Un combat qui est toujours d’actualité

Monsieur le Président,
Monsieur le Président d’honneur, cher Henri Alleg,
Chers Amis,

Je voudrais, en vous accueillant au Sénat, vous dire combien je suis honoré que vous m’ayez demandé de présider ce temps fort que constitue la présentation de votre Manifeste à la presse et aux associations.

D’abord, parce que votre mobilisation, d’une singulière actualité, me renvoie aux fondements de mon propre engagement militant : ma prise de conscience d’adolescent à partir de la guerre d’Algérie qui a marqué ma mémoire et fait du combat anticolonialiste un repère à jamais incontournable.
Au-delà, bien entendu, parce que le Parti Communiste Français, dont je suis fier d’être membre depuis l’âge de 19 ans, est de ceux qui placent au centre de leur combat l’aspiration des peuples à disposer d’eux-mêmes, l’amitié et la solidarité entre ceux-ci.

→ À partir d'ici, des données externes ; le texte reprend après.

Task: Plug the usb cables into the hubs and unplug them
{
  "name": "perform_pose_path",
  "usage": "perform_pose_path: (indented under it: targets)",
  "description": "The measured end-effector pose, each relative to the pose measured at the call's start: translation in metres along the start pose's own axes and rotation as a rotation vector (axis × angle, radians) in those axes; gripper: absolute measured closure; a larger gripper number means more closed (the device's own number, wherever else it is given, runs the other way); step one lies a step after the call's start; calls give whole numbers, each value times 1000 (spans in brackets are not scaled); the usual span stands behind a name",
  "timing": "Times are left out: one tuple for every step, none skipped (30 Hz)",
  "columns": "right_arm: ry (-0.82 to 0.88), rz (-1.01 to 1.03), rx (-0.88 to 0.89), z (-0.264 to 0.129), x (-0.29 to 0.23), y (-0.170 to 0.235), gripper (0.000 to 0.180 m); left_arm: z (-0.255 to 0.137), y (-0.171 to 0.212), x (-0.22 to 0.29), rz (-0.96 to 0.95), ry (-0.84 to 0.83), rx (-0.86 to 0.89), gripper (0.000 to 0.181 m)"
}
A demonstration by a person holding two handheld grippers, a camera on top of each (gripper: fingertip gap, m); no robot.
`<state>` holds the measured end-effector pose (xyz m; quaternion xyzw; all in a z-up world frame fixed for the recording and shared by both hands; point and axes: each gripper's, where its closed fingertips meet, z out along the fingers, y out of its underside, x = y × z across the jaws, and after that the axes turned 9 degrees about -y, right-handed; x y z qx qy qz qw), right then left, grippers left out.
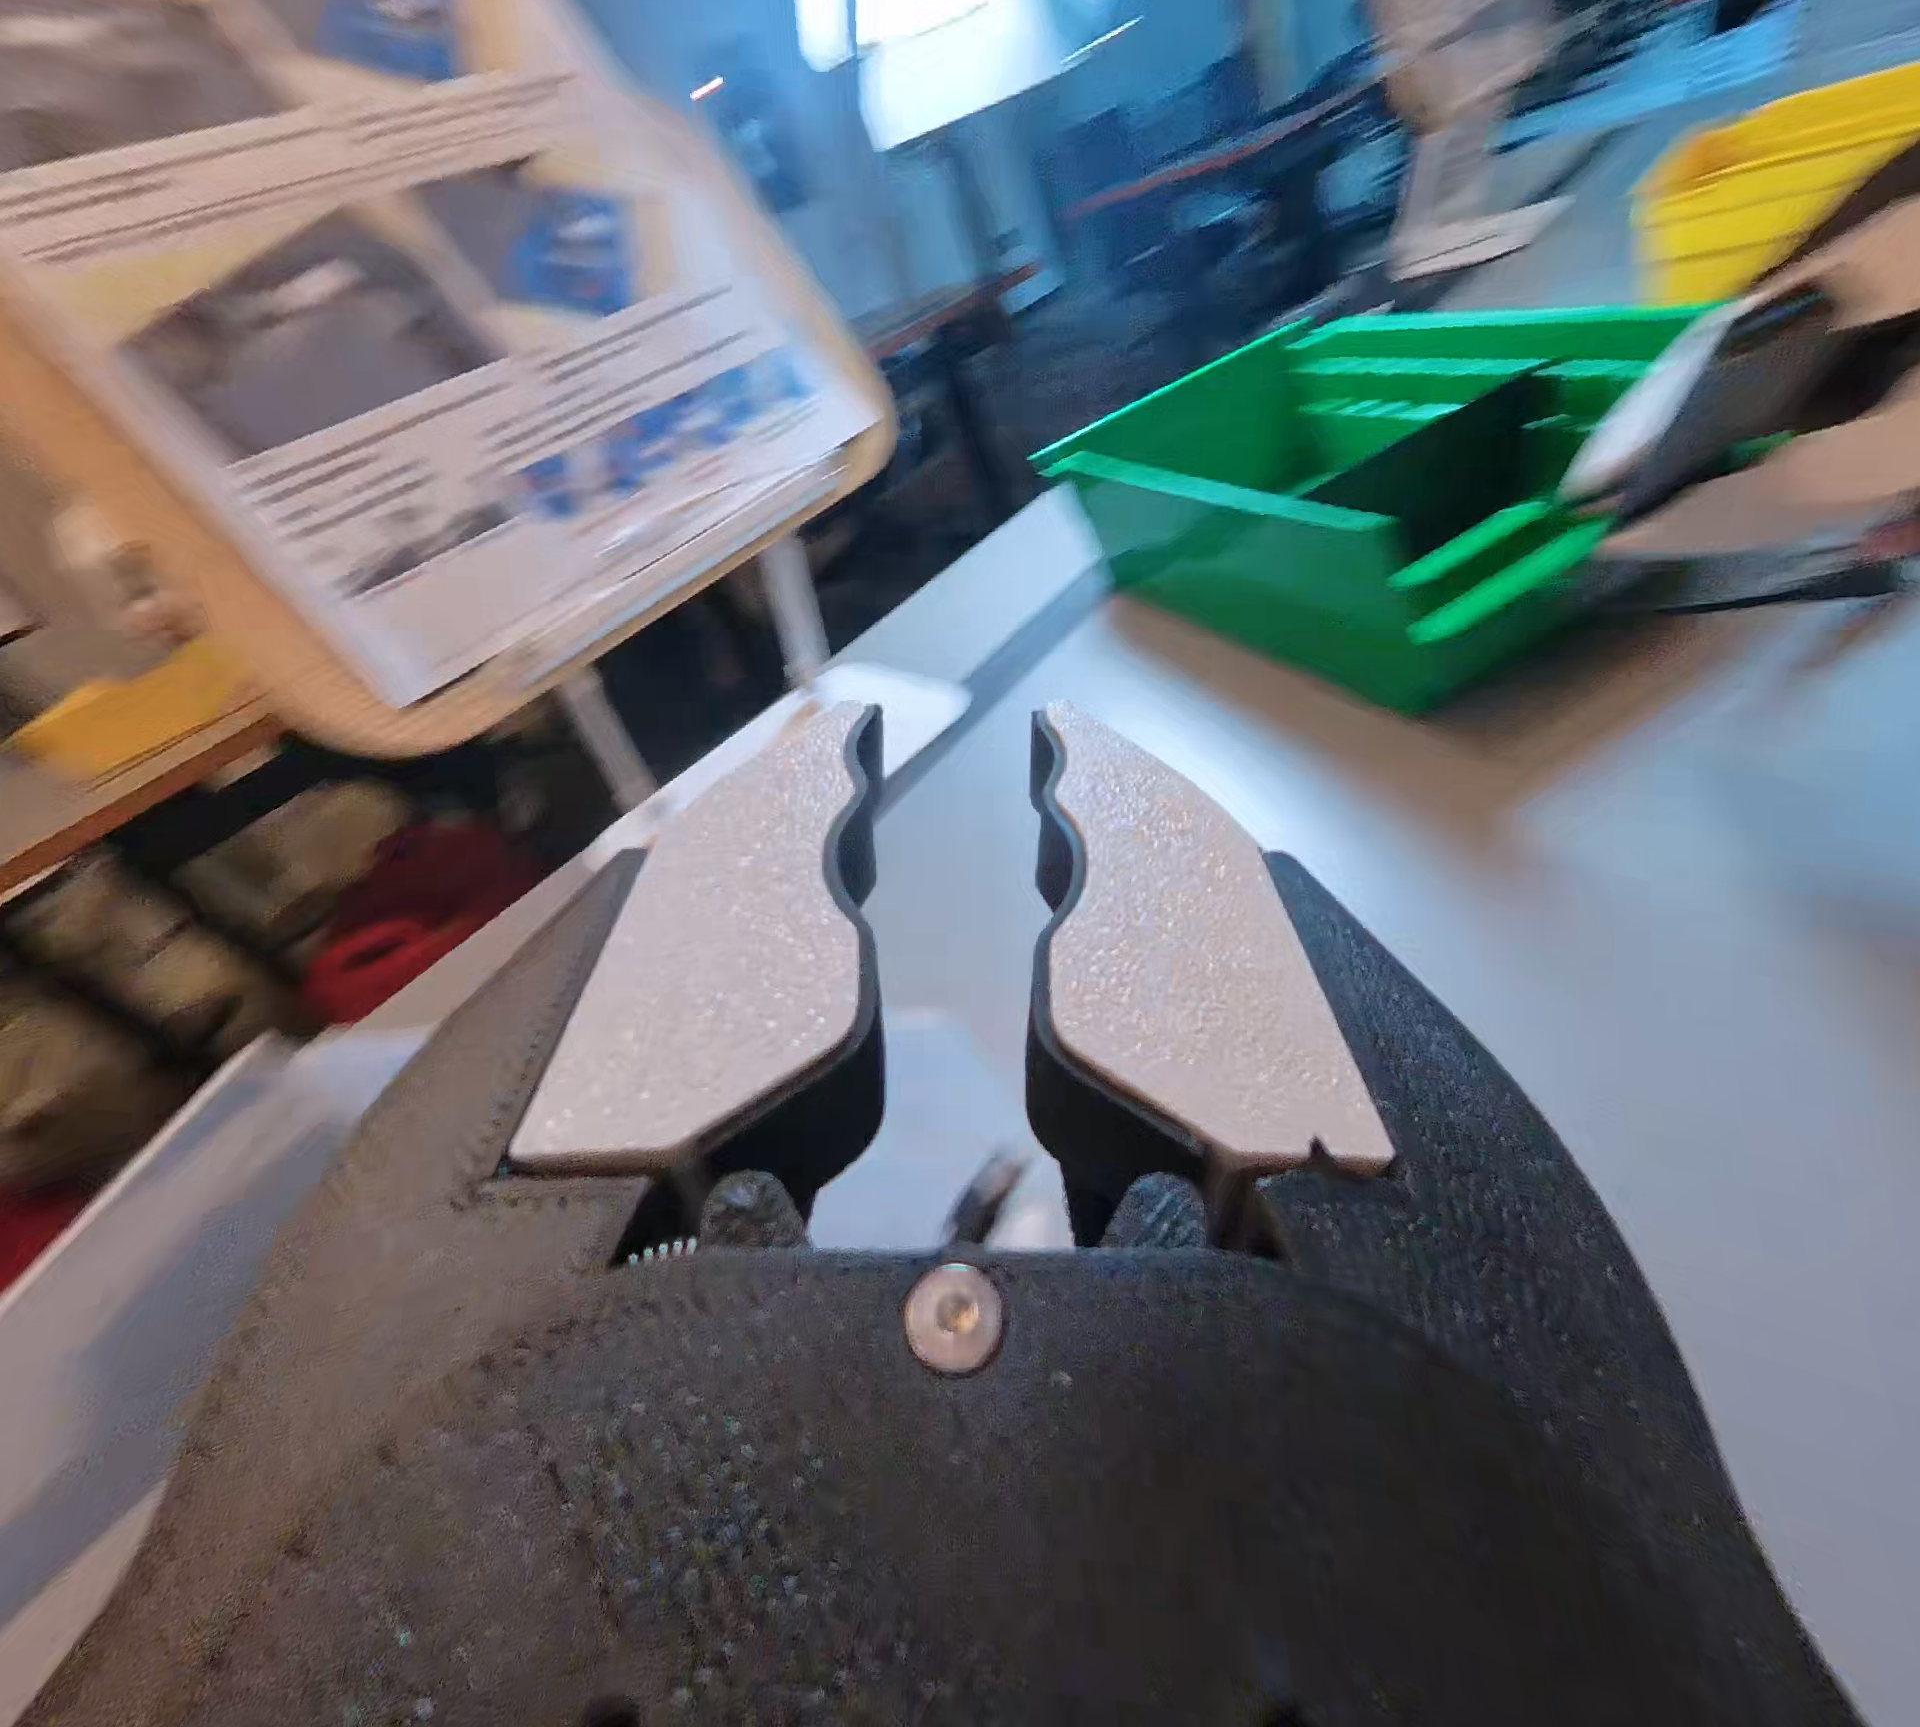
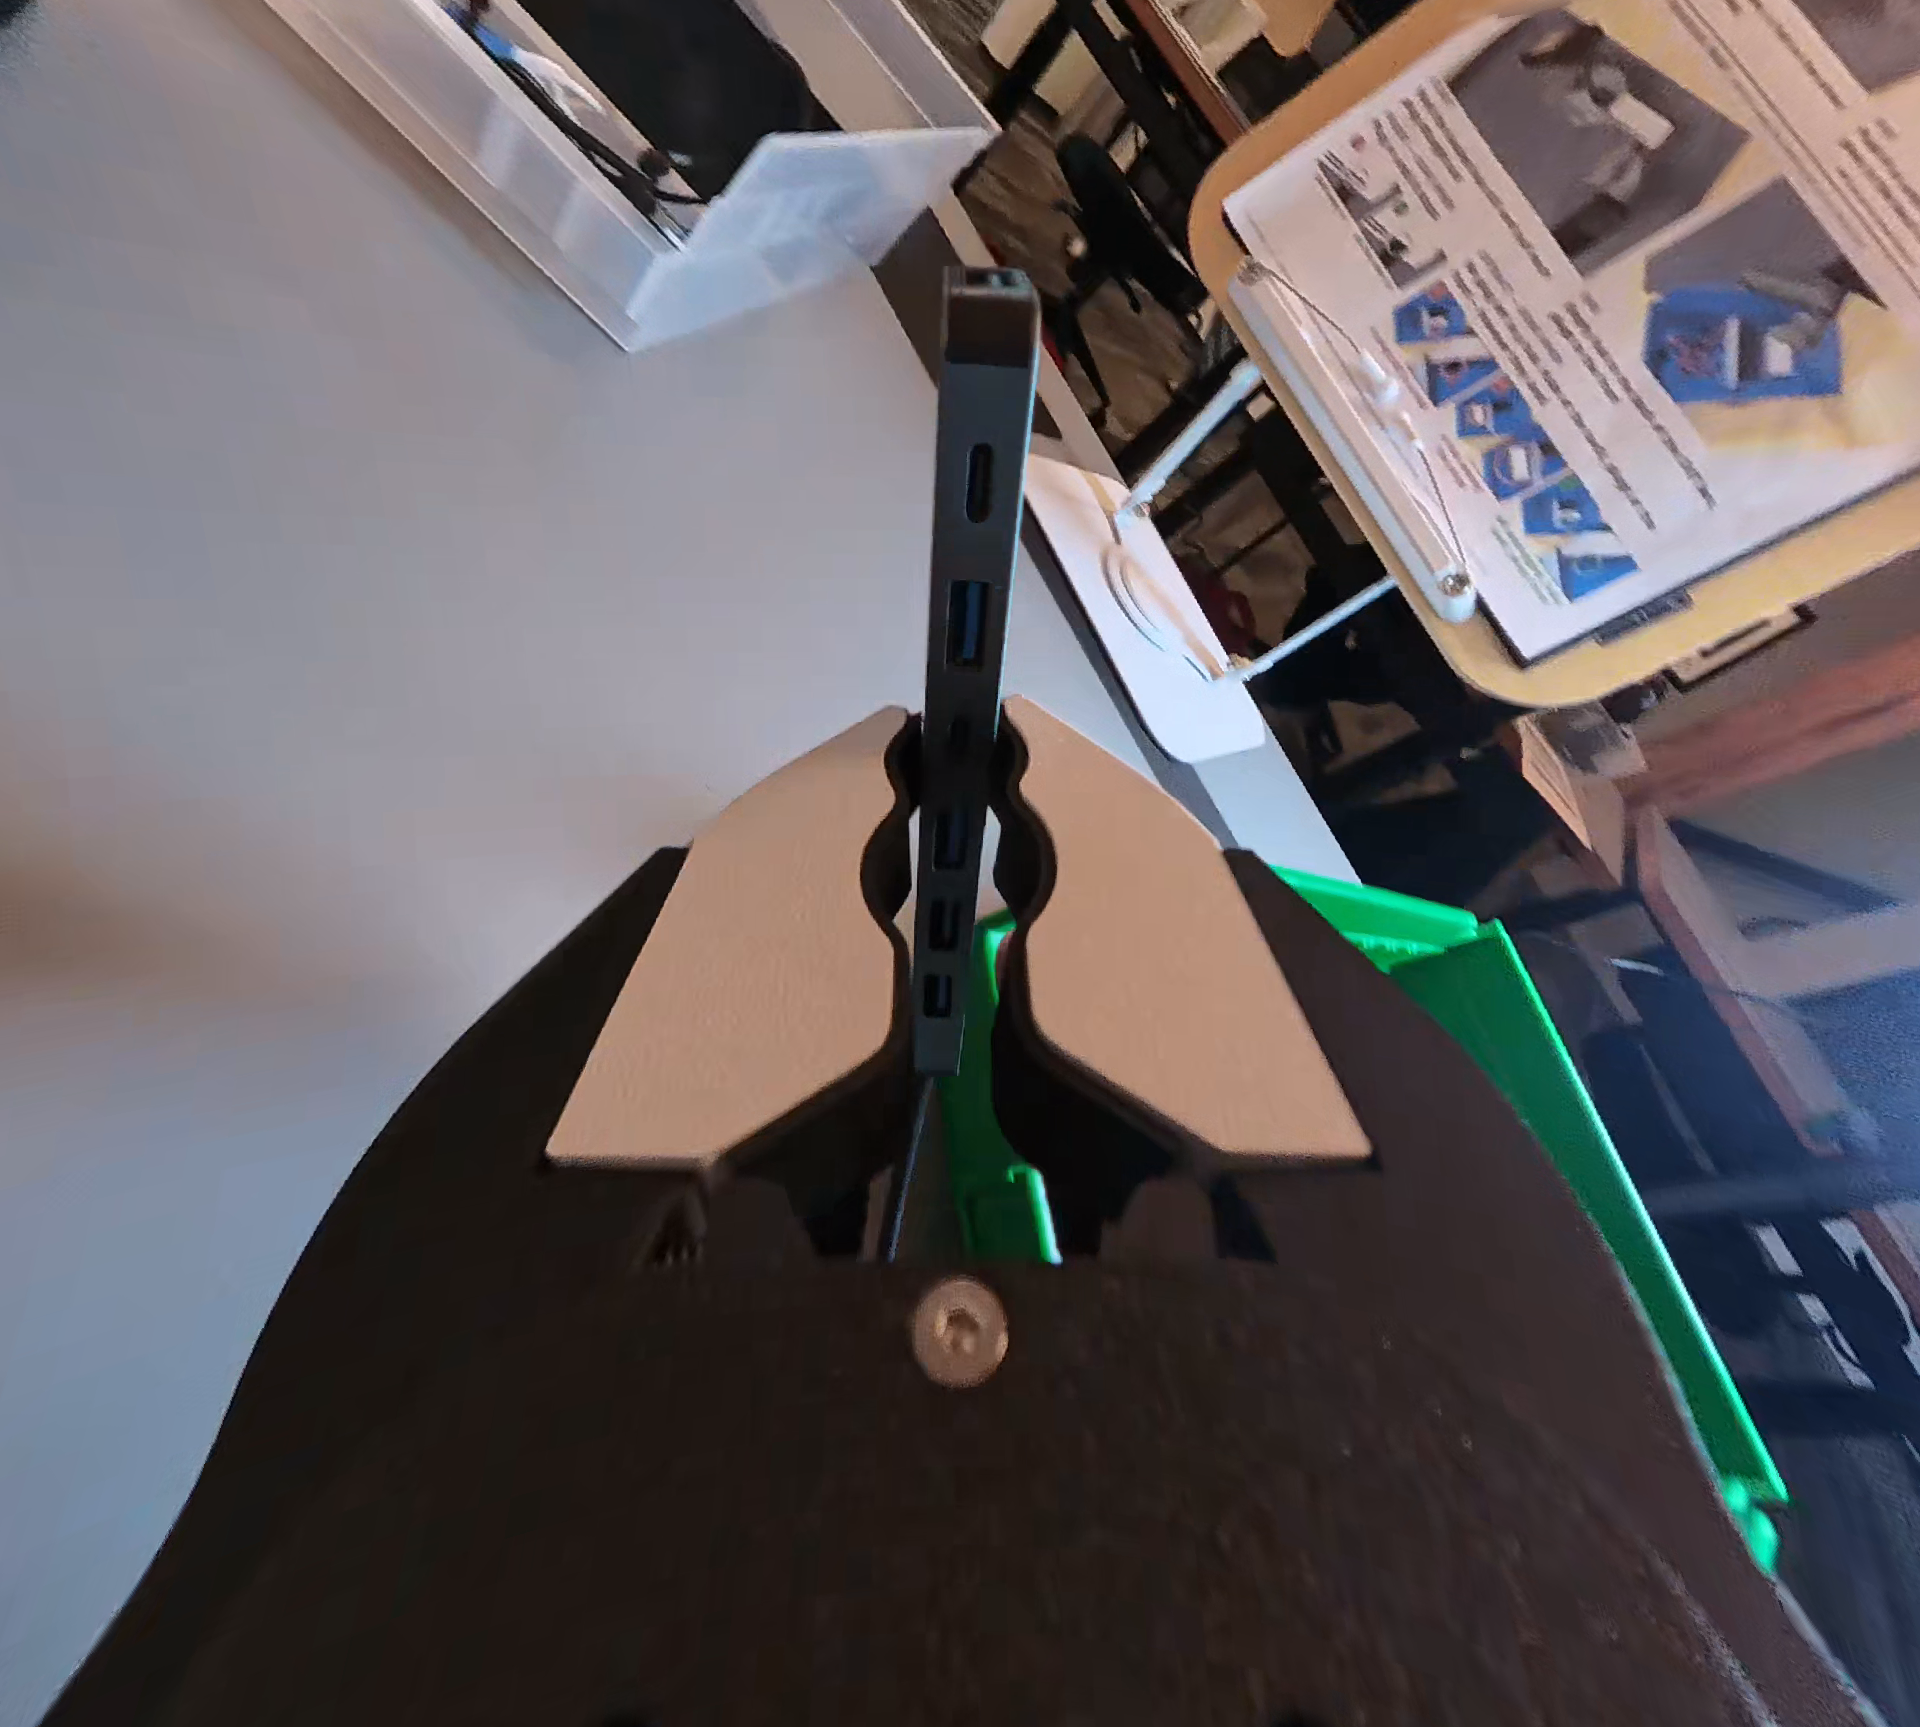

Enfin, parce que j’ai une immense admiration pour Henri Alleg, pour ce qu’il a accompli, pour son inestimable contribution à la cause de la paix et de la dignité humaine.

De par mon histoire personnelle et mon parcours politique, il est naturel que je fasse miens vos objectifs : Non seulement combattre le déni du passé colonial de notre pays mais y compris toutes les nouvelles formes de colonialisme qui oppriment encore de nos jours : soutien à des dictatures, poursuite du pillage des richesses naturelles des anciennes colonies, engagement des soldats français dans la guerre américaine en Afghanistan, en Afrique, au Proche-Orient…

Et au chapitre de nos vigilances communes, je voudrais évoquer aussi les signes, ténus ou flagrants mais nombreux, de réappropriation des thèses négationnistes ou fascistes : Un portrait de Pétain dans une mairie, des édifices à la gloire des activistes de l’OAS dans des cimetières ou sur des places, des débats nauséabonds sur l’identité nationale organisés sur ordre dans les préfectures, des partis d’extrême droite qui relèvent la tête en Europe…

J’ai vécu très concrètement le mensonge, le négationnisme d’État au cours de mes mandats de sénateur, en quelques circonstances symboliques qui m’ont particulièrement marqué :
Je pense au temps et à l’énergie qu’il aura fallu, aux nombreuses propositions de lois déposées par mon groupe, pour obtenir enfin, un soir du 5 octobre 1999, l’adoption d’une proposition de loi remplaçant le vocable d’ « opérations » par le terme « guerre d’Algérie » !

Je pense aussi à la tristement célèbre loi du 23 février 2005, que le groupe communiste du Sénat a été bien seul à dénoncer, à son article 4, heureusement retoqué par le conseil constitutionnel, qui gravait sur le marbre de la loi les bienfaits de la colonisation ; ce texte a également permis d’indemniser des assassins de l’OAS et de créer une « fondation pour la mémoire de la guerre d’Algérie » qui permettra, à l’aide de très gros moyens, aux nostalgiques de l’Algérie française de réécrire l’histoire à leur façon.
Plus récemment, le négationnisme s’exprima encore au Parlement, avec le débat sur l’indemnisation des victimes des essais nucléaires français.

J’ai dû voter contre une loi en trompe-l’œil, qui indemnisera au compte-goutte quelques militaires français et n’accordera aucune réparation aux populations saharienne et polynésienne, qui ont vu leur environnement irrémédiablement saccagé et leurs populations civiles contaminées.

Pour avoir relayé ces luttes, pour avoir entendu, y compris sur les bancs du Sénat, des discours revanchards et ouvertement pro-colonialistes, je mesure combien vos engagements sont d’actualité.

Comment ne pas citer Henri Alleg qui disait, il y a peu, dans les colonnes de l’Humanité : « l’anticolonialisme aujourd’hui, c’est le refus de toute réécriture officielle du passé colonial. C’est le combat contre la soumission des peuples… ».

Ce combat, dans lequel je vous rejoins, c’est aussi celui du peuple palestinien martyr, des Français des Antilles, toujours sous la domination économique sans partage des descendants des colons esclavagistes, du peuple Haïtien dénué de tout que le séisme a enfoncé plus encore dans un jeu de recolonisation rampante et de tant d’autres, hommes et femmes, auxquels le néocolonialisme dénie encore aujourd’hui le droit élémentaire à disposer d’eux-mêmes.

Pour votre rôle de sentinelles vigilantes sur les cendres d’un empire colonial multiforme qui n’en finit pas de renaître, je salue en vous une capacité de créer résistance et espoir.

Le Manifeste que vous allez nous présenter permettra, je l’espère, de gagner de nouvelles volontés à la cause de la solidarité et de l’amitié entre les peuples.